PROBLEM:
Please copy, exactly as they appear below, the lines from the one containing "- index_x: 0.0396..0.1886" through the one containing "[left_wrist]".
**********
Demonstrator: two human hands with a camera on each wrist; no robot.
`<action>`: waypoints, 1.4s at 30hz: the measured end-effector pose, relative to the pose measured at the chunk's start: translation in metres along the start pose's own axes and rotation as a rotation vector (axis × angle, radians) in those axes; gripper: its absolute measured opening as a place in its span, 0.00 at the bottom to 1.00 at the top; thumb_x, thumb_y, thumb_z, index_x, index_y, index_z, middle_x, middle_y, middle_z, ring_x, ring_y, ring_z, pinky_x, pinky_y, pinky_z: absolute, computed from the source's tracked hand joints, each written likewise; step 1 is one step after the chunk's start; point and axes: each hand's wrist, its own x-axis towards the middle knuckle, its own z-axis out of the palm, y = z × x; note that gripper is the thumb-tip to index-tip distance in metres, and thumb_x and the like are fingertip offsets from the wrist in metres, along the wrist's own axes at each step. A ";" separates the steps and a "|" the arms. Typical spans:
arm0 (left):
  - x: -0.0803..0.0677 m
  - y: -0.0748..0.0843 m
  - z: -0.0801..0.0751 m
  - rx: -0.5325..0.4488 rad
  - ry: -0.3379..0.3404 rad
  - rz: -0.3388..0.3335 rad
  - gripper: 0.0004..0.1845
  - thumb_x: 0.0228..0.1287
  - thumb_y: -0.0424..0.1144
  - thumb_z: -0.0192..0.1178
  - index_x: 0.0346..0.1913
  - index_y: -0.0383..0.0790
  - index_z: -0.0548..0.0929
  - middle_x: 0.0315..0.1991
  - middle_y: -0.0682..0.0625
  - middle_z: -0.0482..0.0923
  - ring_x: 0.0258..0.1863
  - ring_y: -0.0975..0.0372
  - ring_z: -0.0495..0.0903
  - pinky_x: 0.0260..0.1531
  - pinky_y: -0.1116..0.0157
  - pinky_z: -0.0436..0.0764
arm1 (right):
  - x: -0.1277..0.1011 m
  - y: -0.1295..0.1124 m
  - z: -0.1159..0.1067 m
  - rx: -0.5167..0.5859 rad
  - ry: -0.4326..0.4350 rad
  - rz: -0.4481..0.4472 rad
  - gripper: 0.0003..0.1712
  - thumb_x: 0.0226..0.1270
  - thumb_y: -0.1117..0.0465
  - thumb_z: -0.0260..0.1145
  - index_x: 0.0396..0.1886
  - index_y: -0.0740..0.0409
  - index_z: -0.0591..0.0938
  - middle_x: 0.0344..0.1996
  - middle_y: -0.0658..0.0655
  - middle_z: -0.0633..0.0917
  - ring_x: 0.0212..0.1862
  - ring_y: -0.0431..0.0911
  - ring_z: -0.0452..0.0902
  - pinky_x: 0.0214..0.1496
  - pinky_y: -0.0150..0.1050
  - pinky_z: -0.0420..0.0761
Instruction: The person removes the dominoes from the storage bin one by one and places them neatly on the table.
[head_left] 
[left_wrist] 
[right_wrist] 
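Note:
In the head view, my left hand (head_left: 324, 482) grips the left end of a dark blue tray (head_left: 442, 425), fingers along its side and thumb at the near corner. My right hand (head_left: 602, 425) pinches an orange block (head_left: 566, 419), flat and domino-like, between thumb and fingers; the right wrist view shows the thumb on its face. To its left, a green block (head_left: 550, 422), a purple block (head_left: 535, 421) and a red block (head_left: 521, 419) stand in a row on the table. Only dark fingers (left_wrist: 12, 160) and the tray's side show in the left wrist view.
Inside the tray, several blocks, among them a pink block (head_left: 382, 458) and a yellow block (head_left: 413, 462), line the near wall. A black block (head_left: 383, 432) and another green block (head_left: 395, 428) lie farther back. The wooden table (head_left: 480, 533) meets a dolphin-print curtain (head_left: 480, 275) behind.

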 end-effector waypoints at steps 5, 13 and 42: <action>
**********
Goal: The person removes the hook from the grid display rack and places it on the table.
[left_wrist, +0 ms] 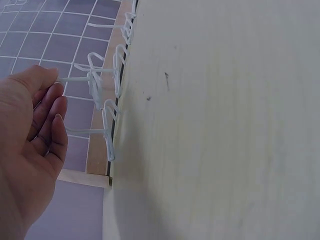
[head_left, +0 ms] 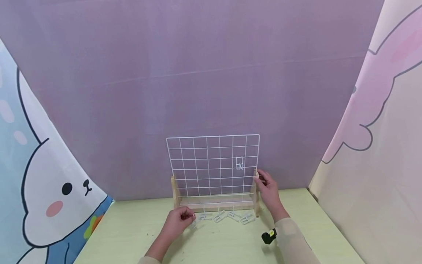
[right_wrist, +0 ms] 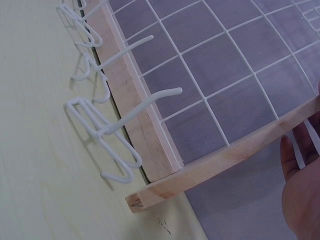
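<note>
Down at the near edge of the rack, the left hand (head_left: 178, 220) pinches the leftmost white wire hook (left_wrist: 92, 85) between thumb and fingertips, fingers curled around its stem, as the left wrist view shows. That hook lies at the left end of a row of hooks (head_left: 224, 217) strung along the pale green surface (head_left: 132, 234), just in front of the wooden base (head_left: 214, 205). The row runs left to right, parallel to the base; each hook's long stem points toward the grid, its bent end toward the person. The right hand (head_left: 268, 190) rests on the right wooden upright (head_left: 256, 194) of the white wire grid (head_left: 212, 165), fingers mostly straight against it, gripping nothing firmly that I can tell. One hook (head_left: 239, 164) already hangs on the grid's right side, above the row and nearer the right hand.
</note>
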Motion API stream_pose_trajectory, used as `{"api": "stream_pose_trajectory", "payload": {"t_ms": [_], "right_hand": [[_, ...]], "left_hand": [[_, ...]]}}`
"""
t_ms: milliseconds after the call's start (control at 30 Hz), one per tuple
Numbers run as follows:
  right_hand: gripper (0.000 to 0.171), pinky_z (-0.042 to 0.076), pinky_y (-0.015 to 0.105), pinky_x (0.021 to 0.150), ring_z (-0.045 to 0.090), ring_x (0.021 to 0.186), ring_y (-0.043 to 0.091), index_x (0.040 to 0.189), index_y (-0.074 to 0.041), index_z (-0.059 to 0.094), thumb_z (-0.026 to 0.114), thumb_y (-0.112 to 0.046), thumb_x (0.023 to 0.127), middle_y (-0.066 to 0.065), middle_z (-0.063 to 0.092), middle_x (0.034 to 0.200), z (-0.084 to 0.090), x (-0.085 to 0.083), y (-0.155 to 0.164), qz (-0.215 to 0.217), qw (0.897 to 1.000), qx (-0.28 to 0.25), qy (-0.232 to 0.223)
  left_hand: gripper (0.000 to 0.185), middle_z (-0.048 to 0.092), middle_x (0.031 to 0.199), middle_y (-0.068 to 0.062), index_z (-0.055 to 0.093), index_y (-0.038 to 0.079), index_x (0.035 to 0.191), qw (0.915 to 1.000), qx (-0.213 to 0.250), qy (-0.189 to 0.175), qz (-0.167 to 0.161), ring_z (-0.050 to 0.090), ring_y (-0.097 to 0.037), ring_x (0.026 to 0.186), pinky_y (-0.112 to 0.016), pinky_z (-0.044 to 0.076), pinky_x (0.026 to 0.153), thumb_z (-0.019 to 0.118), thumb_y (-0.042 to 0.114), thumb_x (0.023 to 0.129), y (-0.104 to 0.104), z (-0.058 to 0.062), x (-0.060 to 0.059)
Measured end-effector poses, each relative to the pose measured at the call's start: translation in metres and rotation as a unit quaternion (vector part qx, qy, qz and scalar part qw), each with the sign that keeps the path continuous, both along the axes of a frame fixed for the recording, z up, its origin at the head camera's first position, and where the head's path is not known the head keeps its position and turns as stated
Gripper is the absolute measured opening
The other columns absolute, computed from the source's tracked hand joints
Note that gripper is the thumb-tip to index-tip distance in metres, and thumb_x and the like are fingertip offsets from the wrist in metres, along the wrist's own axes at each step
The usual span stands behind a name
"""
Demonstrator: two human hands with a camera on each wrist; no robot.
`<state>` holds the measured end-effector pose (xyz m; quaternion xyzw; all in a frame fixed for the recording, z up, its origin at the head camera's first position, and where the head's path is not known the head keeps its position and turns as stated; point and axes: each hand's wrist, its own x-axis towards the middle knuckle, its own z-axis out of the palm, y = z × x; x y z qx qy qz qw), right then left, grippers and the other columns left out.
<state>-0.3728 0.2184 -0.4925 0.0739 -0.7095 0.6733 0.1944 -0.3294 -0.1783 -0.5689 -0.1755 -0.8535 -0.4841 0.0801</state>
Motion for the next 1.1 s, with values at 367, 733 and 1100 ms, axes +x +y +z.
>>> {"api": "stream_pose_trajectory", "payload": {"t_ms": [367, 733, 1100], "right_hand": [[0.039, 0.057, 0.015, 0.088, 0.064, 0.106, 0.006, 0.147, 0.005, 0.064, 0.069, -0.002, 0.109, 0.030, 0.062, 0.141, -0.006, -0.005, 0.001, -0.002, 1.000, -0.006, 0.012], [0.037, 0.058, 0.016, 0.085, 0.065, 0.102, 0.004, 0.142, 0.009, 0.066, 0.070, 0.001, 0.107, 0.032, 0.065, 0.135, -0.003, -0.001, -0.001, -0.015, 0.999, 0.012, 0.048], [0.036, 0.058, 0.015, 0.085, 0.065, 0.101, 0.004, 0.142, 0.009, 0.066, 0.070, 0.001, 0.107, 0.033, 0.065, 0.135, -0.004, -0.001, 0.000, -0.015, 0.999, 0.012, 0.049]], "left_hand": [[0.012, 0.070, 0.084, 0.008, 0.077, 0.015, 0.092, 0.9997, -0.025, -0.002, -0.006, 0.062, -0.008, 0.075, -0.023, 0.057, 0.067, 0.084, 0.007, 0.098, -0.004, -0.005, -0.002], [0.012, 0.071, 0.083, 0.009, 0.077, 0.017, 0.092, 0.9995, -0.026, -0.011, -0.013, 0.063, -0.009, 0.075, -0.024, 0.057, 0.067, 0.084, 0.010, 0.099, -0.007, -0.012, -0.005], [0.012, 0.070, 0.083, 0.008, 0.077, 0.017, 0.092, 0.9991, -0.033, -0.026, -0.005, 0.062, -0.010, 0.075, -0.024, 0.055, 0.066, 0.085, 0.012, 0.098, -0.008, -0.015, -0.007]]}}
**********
OUTPUT OF THE EXERCISE:
  - index_x: 0.0396..0.1886
  - index_y: -0.0740..0.0409
  - index_z: -0.0591..0.0938
  - middle_x: 0.0344..0.1996
  - middle_y: -0.0658..0.0655
  - middle_z: -0.0633..0.0917
  - ring_x: 0.0212..0.1862
  - ring_y: -0.0431..0.0911
  - ring_z: -0.0452..0.0902
  - pinky_x: 0.0214..0.1496
  - pinky_y: -0.0150..0.1050
  - pinky_z: -0.0420..0.0761
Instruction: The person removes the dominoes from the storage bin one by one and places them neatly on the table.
[head_left] 
[left_wrist] 

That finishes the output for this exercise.